Palembang selidikkasus.com – Kejaksaan Tinggi Sumatera Selatan (Kejati Sumsel) mengumumkan telah melakukan Operasi Tangkap Tangan (OTT) terhadap dua orang yang berinisial KT dan RA.
KT merupakan anggota Dewan Perwakilan Rakyat Daerah (DPRD) Kabupaten Muara Enim, sedangkan RA adalah anaknya. Aksi penangkapan dilakukan pada hari Rabu (18/2/2026) terkait kasus dugaan korupsi di proyek pembangunan daerah.
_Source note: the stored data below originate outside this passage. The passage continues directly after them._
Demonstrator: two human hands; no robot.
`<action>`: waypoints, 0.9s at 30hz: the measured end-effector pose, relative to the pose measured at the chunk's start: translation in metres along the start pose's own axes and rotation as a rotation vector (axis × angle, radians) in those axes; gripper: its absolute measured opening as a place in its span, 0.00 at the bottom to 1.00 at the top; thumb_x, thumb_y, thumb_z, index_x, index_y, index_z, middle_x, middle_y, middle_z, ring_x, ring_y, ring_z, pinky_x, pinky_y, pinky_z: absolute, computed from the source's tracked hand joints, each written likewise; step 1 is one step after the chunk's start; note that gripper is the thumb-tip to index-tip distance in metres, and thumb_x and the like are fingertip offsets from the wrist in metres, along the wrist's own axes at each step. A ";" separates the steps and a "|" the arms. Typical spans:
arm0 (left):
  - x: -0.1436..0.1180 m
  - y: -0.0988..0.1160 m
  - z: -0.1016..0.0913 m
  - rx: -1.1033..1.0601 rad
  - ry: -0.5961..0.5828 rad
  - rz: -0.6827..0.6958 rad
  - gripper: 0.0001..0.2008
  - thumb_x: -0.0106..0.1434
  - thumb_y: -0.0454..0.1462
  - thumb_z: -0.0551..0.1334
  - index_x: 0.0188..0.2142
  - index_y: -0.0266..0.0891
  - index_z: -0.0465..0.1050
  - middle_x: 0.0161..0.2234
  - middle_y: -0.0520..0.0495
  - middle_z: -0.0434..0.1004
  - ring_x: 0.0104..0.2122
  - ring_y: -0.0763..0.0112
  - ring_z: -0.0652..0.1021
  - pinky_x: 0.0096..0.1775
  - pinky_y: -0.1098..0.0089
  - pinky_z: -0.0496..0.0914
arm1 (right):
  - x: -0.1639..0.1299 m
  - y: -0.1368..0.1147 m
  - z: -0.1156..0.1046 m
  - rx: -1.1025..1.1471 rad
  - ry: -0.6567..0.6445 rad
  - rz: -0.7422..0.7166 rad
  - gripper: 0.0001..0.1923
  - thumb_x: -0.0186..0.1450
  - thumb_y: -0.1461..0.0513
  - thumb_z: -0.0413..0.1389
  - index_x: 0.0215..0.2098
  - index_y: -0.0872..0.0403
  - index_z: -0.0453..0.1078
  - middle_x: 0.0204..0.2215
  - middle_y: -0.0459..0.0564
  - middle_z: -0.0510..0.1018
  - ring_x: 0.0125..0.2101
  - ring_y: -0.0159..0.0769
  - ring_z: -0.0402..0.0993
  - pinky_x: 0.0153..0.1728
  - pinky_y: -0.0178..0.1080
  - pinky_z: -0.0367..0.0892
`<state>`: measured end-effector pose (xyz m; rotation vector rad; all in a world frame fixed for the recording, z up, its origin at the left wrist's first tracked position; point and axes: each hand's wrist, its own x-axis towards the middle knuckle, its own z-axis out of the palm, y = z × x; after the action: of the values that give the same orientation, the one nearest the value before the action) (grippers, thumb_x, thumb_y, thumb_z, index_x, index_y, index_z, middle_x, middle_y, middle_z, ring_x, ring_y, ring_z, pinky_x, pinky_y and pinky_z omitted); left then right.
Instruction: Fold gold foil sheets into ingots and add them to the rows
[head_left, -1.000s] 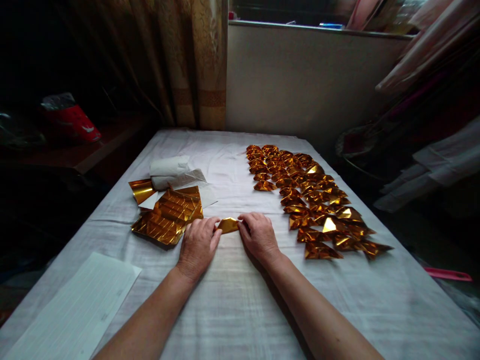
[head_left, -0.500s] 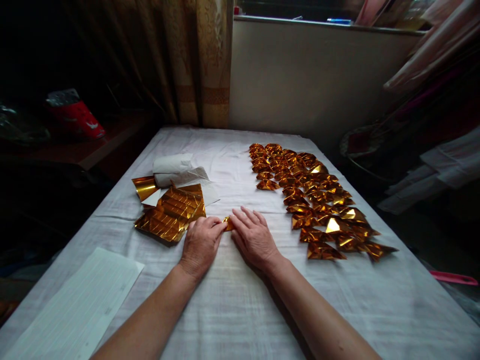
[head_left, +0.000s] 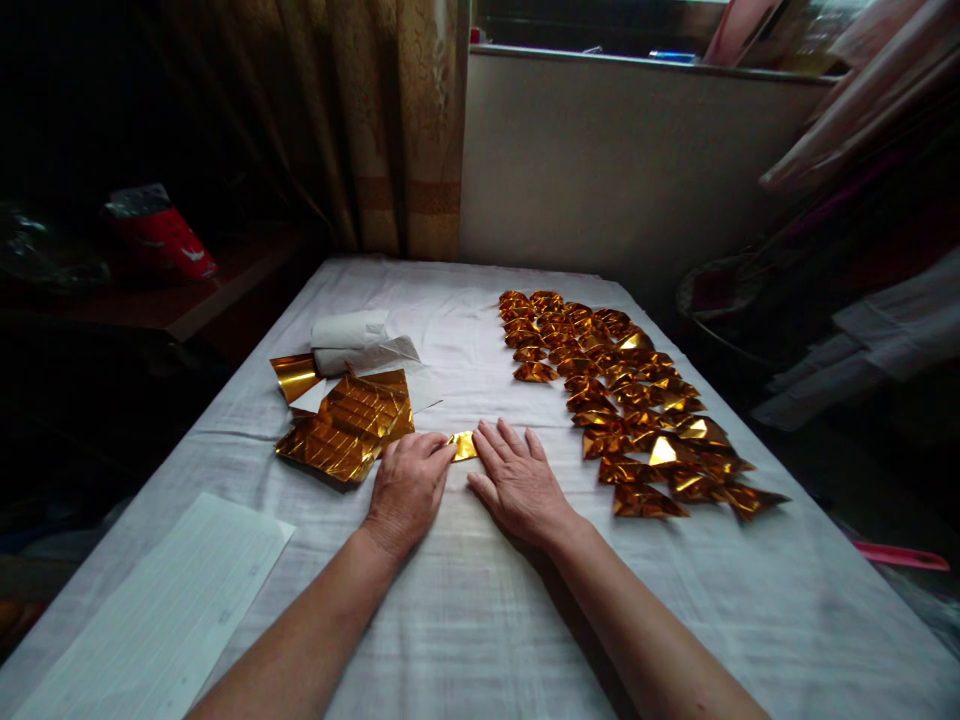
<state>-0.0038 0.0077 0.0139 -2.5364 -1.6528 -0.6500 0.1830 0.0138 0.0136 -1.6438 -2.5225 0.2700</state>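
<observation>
Fingers of the left hand (head_left: 409, 487) curl down on the near-left end of a small folded gold foil piece (head_left: 463, 445) on the white cloth-covered table (head_left: 465, 620); the right hand (head_left: 520, 487) lies flat, fingers spread, touching its right edge, gripping nothing.

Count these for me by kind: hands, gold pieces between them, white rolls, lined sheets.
Hands: 2, left hand and right hand
Gold piece between them: 1
White roll: 1
Lined sheet: 1
Total: 5
</observation>
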 end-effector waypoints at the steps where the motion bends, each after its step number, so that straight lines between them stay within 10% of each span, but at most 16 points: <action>1: -0.001 0.001 0.000 -0.012 -0.011 0.031 0.13 0.68 0.36 0.58 0.51 0.44 0.75 0.52 0.46 0.77 0.52 0.57 0.72 0.52 0.56 0.65 | 0.000 -0.001 0.000 -0.003 -0.007 0.005 0.30 0.72 0.50 0.46 0.68 0.51 0.54 0.68 0.52 0.54 0.69 0.50 0.45 0.65 0.60 0.43; 10: -0.007 0.003 0.004 -0.006 -0.216 0.078 0.23 0.72 0.46 0.49 0.64 0.48 0.61 0.64 0.51 0.65 0.66 0.55 0.60 0.65 0.44 0.45 | -0.001 -0.002 0.000 -0.031 -0.030 0.030 0.29 0.73 0.51 0.43 0.69 0.50 0.52 0.69 0.49 0.52 0.69 0.47 0.44 0.66 0.58 0.42; 27: 0.005 0.006 -0.018 0.118 -0.148 0.002 0.09 0.66 0.37 0.61 0.45 0.40 0.76 0.44 0.44 0.80 0.47 0.57 0.75 0.56 0.53 0.61 | -0.003 -0.006 0.003 0.050 0.154 0.060 0.24 0.70 0.54 0.50 0.62 0.49 0.64 0.64 0.51 0.65 0.65 0.51 0.55 0.63 0.57 0.49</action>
<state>-0.0027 0.0047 0.0328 -2.5566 -1.6770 -0.3597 0.1783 0.0082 0.0122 -1.6558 -2.3388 0.2017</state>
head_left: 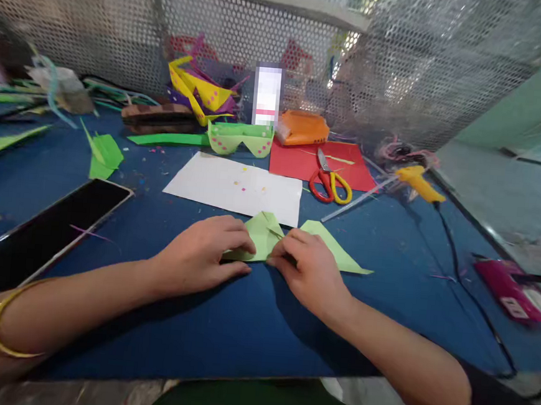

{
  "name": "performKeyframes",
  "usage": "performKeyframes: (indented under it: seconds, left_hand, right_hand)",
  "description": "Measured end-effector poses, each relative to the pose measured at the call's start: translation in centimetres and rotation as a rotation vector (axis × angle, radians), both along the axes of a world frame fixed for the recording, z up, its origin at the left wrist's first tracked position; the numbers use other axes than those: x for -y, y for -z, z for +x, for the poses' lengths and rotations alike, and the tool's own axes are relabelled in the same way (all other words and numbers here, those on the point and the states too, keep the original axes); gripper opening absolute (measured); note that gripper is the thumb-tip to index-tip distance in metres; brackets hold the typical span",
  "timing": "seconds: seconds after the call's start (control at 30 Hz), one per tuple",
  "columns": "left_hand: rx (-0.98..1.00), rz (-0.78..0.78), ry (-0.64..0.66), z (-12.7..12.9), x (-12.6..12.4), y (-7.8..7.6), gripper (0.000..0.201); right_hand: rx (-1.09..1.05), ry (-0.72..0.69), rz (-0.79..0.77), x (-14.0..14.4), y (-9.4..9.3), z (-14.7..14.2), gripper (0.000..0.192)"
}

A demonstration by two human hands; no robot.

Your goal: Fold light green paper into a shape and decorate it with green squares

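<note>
A folded piece of light green paper (262, 236) stands on the blue table between my hands, its pointed right part reaching out past my right hand. My left hand (208, 244) grips the paper's left side, thumb below and fingers curled over it. With thumb and fingers pinched, my right hand (310, 265) holds the paper near its middle, where a small fold sticks up. Just beyond lies a white sheet (234, 184) with a few tiny coloured scraps on it.
Behind the sheet are a green paper mask (240, 141), red paper (297, 161) and scissors (330, 185). A yellow glue gun (419, 183) with a cord lies right. A dark-screened phone (48, 232) lies left. Perforated metal panels (311, 43) stand behind the table.
</note>
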State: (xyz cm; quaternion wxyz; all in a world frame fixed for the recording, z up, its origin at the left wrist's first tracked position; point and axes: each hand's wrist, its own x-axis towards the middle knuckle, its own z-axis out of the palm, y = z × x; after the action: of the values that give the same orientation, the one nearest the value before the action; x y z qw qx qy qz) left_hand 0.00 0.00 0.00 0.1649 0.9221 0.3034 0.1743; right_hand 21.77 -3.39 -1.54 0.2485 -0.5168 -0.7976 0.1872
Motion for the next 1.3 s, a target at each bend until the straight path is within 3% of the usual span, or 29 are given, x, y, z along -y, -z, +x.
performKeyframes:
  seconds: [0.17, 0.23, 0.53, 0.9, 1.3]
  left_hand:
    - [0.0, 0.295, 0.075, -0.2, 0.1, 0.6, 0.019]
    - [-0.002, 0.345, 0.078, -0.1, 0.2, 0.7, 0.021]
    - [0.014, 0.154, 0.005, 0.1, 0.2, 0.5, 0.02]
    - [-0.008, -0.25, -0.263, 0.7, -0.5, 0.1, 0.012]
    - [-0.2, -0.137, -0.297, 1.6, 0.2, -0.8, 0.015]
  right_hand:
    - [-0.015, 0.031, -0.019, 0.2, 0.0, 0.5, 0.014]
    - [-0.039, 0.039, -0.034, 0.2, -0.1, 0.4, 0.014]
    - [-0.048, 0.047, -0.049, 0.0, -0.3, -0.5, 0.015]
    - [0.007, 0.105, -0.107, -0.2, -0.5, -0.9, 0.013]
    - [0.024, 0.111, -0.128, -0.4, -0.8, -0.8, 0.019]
Rabu (18/02).

Kepala Kejati Sumsel Ketut Sumedana menjelaskan bahwa OTT ini terkait dugaan penerimaan hadiah atau janji gratifikasi dalam proyek Pengembangan Jaringan Irigasi Ataran Air Lemutu yang berlokasi di Kecamatan Tanjung Agung, Kabupaten Muara Enim.
“Benar, hari ini 18 Februari 2026. Tim Penyidik Kejaksaan Tinggi Sumatera Selatan melakukan OTT di Muara Enim penangkapan terhadap dua orang berinisial KT selaku Anggota DPRD Muara Enim dan RA selaku anak dari KT,” ujarnya saat diwawancarai wartawan.


Menurut Ketut, kedua tersangka diduga telah menerima uang sebesar sekitar Rp 1,6 miliar dari pengusaha atau rekanan yang menangani proyek tersebut.
“Uang tersebut berkaitan dengan pencairan uang muka kegiatan Pengembangan Jaringan Irigasi Ataran Air Lemutu pada Dinas Pekerjaan Umum dan Penataan Ruang (PUPR) Kabupaten Muara Enim. Sehingga kegiatan proyek itu tidak berjalan,” jelasnya.
Proyek irigasi yang memiliki nilai kontrak sekitar Rp 7 miliar ini mengalami hambatan karena dugaan penyelewengan tersebut. Dari hasil pemeriksaan sementara terhadap 10 orang saksi, uang sebesar Rp 1,6 miliar itu diduga telah digunakan untuk membeli satu unit mobil mewah.
“Selain menangkap ayah dan anak tersebut, penyidik juga melakukan penggeledahan di tiga lokasi berbeda di wilayah Muara Enim, yakni dua rumah milik KT di Perumahan Hunian Sederhana Greencity Blok Q5 dan Q6 Desa Muara Lawai, serta satu rumah milik saksi MH di Jalan Pramuka 4 RT 1 RW 7 Kelurahan Pasar II, Kecamatan Muara Enim,” tambahnya.
Dalam kegiatan penggeledahan tersebut, tim penyidik berhasil menyita bukti berupa satu unit mobil Toyota Alphard warna putih dengan nomor polisi B-2451-KYR, sejumlah dokumen, handphone, serta surat-surat yang dianggap memiliki hubungan dengan perkara.
“Kami akan terus mengikuti perkembangan kasus ini secara seksama. Dari kasus ini penyidik sudah memeriksa 10 saksi dan terus melakukan pengembangan untuk mendapatkan klarifikasi serta bukti yang lebih lengkap terkait dugaan pelanggaran hukum yang terjadi,” pungkas Ketut Sumedana.